**What is expected**
Quote all of the data exactly as given. Skip every picture it contains.

(Information shown)

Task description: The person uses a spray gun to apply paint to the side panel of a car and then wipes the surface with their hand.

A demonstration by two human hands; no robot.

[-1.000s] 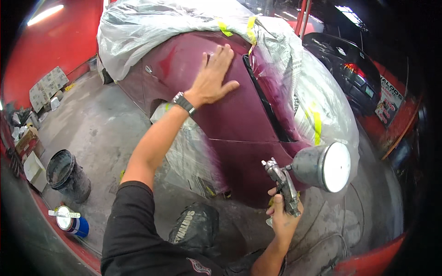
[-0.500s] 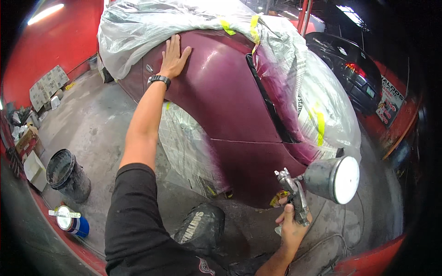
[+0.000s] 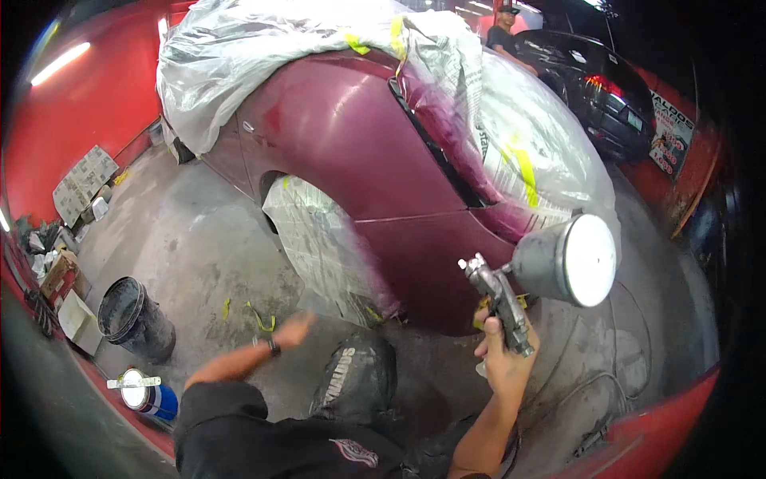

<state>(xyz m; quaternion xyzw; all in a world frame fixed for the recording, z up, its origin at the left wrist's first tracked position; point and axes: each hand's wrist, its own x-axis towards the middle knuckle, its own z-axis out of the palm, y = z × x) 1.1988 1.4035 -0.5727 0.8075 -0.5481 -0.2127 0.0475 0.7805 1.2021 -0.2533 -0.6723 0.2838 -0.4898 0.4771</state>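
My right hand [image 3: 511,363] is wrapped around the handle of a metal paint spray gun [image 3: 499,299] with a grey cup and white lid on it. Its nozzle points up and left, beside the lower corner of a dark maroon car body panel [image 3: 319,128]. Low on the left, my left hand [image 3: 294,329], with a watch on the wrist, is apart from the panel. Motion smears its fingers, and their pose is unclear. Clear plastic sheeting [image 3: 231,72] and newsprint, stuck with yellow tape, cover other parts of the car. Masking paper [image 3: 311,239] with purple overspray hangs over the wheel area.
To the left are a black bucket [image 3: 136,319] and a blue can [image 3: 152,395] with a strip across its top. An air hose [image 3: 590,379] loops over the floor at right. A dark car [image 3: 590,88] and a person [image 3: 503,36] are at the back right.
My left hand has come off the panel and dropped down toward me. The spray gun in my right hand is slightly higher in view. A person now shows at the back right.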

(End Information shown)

**Answer space**
Task description: The person uses a spray gun to apply paint to the side panel of a car and then wipes the surface with their hand.

A demonstration by two human hands; no robot.

[-1.000s] 
[-0.500s] 
[+0.000s] 

<state>(xyz m; quaternion xyzw; all in a world frame fixed for the recording, z up, its origin at the left wrist's first tracked position; point and axes: each hand's wrist, its own x-axis towards the middle knuckle, its own z-axis out of the palm, y = z × x) 1.1988 1.4035 -0.5727 0.8075 -0.5481 -0.2127 0.0475 0.7805 1.2021 -0.2533 -0.6723 0.2838 -0.4898 0.4771</state>
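My right hand [image 3: 511,363] is wrapped around the handle of a metal paint spray gun [image 3: 499,299] with a grey cup and white lid on it. Its nozzle points up and left, beside the lower corner of a dark maroon car body panel [image 3: 319,128]. Low on the left, my left hand [image 3: 294,329], with a watch on the wrist, is apart from the panel. Motion smears its fingers, and their pose is unclear. Clear plastic sheeting [image 3: 231,72] and newsprint, stuck with yellow tape, cover other parts of the car. Masking paper [image 3: 311,239] with purple overspray hangs over the wheel area.
To the left are a black bucket [image 3: 136,319] and a blue can [image 3: 152,395] with a strip across its top. An air hose [image 3: 590,379] loops over the floor at right. A dark car [image 3: 590,88] and a person [image 3: 503,36] are at the back right.
My left hand has come off the panel and dropped down toward me. The spray gun in my right hand is slightly higher in view. A person now shows at the back right.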

This exercise has nothing more to it.